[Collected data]

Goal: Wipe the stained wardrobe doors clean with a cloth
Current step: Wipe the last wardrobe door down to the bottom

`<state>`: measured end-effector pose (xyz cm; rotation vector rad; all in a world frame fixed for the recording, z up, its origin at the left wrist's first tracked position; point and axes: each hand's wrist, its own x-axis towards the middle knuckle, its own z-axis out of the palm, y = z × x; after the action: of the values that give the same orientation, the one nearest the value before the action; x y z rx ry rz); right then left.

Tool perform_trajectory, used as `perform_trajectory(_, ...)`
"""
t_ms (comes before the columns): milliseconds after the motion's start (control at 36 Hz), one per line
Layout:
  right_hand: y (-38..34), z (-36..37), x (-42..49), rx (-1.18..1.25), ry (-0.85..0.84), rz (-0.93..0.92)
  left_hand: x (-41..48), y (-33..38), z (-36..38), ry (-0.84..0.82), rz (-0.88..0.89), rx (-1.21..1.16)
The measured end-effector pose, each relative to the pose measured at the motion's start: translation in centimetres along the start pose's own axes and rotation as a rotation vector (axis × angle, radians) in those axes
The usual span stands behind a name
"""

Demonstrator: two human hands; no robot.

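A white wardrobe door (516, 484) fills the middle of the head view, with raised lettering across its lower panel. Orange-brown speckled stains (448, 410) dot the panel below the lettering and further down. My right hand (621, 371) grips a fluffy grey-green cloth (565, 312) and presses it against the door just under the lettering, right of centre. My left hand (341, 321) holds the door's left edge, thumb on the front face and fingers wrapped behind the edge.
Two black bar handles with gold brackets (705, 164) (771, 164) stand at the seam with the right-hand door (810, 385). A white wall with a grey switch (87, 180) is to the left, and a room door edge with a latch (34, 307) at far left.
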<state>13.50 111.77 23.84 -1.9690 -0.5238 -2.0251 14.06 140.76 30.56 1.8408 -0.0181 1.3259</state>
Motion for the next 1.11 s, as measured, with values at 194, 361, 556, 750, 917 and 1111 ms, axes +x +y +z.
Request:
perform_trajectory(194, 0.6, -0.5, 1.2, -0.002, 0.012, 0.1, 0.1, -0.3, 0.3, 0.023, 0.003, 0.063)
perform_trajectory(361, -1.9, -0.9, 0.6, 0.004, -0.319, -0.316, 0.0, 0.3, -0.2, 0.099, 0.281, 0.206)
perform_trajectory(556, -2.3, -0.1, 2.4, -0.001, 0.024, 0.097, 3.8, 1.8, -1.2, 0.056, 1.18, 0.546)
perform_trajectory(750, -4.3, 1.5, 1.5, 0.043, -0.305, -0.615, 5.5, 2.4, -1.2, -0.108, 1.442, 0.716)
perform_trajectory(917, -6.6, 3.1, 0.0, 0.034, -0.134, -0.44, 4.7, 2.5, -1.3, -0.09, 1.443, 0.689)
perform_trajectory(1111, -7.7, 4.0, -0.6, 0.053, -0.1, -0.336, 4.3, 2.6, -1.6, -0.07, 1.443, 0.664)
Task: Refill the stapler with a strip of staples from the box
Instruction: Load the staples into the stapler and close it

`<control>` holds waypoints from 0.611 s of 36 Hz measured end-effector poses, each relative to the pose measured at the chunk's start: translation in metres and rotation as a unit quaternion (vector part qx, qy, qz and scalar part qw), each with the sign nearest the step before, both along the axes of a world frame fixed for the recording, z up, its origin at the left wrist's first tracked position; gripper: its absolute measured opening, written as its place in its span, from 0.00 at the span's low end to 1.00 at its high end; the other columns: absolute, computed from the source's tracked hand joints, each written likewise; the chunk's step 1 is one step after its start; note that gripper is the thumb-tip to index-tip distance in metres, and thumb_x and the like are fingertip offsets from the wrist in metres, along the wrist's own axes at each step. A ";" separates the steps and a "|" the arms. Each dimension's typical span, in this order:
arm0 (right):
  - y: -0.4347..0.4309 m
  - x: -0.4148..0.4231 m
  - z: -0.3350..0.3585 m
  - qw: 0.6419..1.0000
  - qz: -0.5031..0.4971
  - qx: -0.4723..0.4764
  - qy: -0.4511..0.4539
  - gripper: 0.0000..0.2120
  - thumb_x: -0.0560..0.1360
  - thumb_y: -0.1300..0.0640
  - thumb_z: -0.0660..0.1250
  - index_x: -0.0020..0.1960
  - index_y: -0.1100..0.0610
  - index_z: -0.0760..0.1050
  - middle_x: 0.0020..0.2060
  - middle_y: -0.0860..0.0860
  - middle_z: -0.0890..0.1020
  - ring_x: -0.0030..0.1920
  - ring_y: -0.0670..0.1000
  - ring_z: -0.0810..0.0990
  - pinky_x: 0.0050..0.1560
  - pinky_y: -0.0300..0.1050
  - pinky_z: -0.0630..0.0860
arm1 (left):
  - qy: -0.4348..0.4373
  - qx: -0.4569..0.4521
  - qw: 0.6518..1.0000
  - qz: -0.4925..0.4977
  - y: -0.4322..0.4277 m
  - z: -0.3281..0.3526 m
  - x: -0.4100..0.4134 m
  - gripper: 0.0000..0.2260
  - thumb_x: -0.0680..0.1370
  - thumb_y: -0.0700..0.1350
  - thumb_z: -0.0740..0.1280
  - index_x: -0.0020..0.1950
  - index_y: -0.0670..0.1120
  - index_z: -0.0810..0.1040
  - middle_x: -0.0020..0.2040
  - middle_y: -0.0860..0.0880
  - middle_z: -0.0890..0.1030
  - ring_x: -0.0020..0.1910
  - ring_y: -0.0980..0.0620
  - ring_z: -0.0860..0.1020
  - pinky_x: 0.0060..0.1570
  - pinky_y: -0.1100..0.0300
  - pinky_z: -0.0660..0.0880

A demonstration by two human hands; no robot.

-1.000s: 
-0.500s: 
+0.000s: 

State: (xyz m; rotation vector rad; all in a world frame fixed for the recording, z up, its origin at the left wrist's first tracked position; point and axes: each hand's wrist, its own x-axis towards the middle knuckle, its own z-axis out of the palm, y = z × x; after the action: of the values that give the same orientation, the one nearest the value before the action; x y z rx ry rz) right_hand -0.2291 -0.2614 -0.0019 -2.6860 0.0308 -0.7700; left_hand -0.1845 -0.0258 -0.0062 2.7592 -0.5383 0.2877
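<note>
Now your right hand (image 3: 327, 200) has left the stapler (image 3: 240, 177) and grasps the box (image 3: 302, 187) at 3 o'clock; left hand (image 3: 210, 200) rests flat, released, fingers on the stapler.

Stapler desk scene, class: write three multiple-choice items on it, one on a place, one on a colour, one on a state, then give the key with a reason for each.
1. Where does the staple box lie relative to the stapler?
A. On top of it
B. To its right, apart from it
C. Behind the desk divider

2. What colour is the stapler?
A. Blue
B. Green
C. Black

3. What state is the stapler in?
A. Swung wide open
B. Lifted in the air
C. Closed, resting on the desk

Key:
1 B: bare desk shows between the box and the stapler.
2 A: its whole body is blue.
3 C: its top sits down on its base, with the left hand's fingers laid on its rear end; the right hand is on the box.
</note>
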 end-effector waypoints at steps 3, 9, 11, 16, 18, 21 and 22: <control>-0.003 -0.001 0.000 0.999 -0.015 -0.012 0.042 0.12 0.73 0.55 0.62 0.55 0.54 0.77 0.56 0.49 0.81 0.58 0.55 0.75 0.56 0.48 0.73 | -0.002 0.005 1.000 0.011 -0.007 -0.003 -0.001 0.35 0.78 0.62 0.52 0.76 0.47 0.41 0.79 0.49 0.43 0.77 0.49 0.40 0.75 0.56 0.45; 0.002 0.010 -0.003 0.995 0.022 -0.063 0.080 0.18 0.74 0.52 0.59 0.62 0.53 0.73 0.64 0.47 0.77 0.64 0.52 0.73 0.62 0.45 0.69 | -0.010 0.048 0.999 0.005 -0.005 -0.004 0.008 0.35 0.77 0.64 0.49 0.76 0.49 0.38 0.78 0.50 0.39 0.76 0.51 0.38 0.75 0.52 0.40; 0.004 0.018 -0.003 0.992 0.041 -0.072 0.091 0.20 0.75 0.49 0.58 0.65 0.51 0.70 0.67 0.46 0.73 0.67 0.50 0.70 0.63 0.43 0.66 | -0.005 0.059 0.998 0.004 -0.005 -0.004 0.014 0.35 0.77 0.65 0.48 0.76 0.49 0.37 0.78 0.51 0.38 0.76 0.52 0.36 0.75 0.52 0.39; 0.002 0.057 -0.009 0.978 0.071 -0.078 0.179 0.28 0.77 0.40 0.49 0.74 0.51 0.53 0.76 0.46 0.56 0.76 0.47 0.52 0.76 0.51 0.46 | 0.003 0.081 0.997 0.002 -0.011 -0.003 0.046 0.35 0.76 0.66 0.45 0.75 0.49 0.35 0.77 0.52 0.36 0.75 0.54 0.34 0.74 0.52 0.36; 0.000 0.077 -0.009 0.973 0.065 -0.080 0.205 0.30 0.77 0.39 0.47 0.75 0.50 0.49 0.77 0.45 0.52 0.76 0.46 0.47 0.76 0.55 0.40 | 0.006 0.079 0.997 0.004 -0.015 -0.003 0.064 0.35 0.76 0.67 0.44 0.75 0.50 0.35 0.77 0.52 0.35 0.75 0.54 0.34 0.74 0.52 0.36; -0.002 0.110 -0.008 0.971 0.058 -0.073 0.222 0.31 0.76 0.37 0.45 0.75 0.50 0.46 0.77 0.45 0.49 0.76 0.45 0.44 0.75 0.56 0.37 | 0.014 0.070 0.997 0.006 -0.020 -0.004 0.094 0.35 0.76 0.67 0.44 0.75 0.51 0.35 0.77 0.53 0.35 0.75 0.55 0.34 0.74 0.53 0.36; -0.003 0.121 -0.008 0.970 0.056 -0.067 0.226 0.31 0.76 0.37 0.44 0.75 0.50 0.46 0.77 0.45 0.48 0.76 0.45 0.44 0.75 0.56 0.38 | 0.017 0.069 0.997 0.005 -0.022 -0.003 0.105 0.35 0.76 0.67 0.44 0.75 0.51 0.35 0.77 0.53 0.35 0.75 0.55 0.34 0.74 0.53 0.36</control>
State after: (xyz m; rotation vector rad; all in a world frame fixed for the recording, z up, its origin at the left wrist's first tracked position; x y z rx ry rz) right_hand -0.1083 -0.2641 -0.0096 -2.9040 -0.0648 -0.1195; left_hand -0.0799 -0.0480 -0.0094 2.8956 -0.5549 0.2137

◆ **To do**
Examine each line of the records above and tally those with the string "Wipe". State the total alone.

◆ **Written answer**
2